Project Your Data

In this assignment, we will use Pytorch to implement a Convolutional Neural Network (CNN) classifier for the MNIST datasets and discusses how to use Pytorch to build a neural network model from scratch for a custom dataset. After finishing the classifier, we will build an embedding projector based on the model to observe the model’s behavior on the dataset. This assignment will combine the concepts including classification, convolution neural network, and working with embeddings.

Different hyperparameters or model architectures can lead to different outputs on the same dataset, and different dimensionality reduction algorithms can change the way we project the embeddings into a 2D or 3D space, which in turn affects the way we interpret the model. After building the embedding projector, we will explore how the projection of the embeddings changes under different settings and analyze the behavior of the model.

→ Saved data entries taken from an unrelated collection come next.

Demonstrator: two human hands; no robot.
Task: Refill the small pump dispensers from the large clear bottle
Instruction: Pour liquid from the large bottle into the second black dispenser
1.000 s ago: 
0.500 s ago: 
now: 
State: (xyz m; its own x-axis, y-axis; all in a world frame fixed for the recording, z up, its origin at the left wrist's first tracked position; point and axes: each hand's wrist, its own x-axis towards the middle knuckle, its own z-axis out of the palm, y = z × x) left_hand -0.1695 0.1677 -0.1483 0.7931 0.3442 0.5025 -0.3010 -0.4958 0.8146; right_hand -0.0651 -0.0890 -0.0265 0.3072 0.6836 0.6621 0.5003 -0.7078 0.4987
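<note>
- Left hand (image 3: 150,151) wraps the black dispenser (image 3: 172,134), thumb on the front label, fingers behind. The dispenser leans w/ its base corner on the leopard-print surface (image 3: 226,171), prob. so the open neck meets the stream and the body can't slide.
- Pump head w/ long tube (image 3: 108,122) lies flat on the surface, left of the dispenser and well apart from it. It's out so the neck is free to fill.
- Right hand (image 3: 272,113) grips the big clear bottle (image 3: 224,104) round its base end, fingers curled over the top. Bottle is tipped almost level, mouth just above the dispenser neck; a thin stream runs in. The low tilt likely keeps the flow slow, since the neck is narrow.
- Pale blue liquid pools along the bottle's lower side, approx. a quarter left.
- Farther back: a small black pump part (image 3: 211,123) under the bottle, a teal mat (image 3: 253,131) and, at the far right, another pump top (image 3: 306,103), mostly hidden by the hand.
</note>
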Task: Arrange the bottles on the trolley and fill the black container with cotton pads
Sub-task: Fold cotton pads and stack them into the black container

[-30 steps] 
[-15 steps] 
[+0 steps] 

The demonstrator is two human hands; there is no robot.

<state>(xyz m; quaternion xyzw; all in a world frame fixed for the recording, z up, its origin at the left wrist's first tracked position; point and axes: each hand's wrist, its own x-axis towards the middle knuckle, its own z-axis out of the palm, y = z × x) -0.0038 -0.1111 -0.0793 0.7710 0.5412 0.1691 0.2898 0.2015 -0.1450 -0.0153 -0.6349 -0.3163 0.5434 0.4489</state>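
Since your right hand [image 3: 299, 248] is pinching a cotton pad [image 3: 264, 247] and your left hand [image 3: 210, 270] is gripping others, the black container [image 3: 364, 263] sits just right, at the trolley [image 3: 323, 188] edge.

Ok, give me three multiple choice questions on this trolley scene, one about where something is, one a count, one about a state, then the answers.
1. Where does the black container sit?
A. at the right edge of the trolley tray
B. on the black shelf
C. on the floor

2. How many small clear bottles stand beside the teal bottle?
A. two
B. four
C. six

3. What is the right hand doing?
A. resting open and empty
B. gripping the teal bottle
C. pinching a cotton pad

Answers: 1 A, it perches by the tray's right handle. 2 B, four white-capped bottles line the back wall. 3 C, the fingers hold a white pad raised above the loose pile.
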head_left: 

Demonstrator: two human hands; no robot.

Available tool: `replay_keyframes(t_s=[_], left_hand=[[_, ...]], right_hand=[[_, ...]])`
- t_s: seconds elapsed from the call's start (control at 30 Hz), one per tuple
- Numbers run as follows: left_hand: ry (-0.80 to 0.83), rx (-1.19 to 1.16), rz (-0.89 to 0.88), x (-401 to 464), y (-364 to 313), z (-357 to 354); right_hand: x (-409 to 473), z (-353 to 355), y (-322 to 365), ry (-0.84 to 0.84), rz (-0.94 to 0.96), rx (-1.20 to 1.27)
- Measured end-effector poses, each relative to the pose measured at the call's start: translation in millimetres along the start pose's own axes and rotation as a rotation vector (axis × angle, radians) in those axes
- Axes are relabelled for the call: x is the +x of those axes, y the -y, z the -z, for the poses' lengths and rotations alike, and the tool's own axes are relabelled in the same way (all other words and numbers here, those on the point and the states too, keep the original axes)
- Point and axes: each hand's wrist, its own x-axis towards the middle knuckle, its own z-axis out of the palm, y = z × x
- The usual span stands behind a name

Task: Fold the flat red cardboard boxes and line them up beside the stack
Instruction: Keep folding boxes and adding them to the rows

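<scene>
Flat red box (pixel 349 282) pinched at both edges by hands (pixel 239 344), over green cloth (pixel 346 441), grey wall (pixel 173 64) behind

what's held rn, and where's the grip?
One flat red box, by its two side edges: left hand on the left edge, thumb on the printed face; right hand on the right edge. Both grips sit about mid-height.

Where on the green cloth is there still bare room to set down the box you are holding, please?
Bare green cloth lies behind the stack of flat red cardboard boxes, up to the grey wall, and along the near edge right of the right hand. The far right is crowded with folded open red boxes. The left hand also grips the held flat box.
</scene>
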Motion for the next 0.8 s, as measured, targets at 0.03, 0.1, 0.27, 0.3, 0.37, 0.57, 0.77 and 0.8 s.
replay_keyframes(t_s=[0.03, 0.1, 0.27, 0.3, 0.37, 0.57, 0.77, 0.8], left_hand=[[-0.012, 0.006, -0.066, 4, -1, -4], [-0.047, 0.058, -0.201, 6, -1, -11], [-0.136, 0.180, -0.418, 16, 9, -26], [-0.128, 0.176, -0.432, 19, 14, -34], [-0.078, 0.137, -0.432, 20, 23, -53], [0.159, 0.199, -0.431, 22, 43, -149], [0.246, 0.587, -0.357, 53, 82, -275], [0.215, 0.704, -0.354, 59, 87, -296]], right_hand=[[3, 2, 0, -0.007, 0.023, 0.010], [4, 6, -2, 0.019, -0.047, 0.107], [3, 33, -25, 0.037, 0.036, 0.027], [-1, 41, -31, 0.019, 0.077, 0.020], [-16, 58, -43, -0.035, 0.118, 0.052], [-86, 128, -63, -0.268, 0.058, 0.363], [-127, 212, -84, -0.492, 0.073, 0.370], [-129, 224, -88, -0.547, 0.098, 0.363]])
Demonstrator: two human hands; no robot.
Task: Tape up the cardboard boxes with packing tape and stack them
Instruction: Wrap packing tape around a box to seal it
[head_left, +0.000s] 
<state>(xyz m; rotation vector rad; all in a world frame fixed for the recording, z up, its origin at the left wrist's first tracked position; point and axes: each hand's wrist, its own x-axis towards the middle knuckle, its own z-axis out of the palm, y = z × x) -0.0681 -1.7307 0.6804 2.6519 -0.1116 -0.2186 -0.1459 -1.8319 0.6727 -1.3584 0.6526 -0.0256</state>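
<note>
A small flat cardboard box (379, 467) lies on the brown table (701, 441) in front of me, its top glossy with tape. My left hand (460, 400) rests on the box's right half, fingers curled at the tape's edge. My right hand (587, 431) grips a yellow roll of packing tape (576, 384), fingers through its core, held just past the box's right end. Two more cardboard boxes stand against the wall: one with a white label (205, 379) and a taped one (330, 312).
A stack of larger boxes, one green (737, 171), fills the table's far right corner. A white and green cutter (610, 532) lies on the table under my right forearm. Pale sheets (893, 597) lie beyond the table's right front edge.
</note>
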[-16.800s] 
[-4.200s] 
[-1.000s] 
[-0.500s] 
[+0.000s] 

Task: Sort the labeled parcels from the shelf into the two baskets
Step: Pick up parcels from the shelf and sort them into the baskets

This assignment is organized as follows:

Much of this assignment is inspired by Google’s embedding projector [1], and we will explore how to make and improve our own embedding projector based on our needs.

Part A. Data exploration

MNIST Dataset

The MNIST dataset is an acronym that stands for the Modified National Institute of Standards and Technology dataset. It is a dataset of 60,000 small square 28×28 pixel grayscale images of handwritten single digits between 0 and 9.

Part A.1 - Load Dataset [3 pt]

A package called torchvision, that has data loaders for common datasets such as MNIST, Imagenet, CIFAR10, etc. For the following example, we will use the MNIST dataset. It has ten classes: 0, 1, 2, 3, 4, 5, 6, 7, 8, 9. The images in MNIST are of size 1x28x28, i.e. 1-channel images of 28x28 pixels in size.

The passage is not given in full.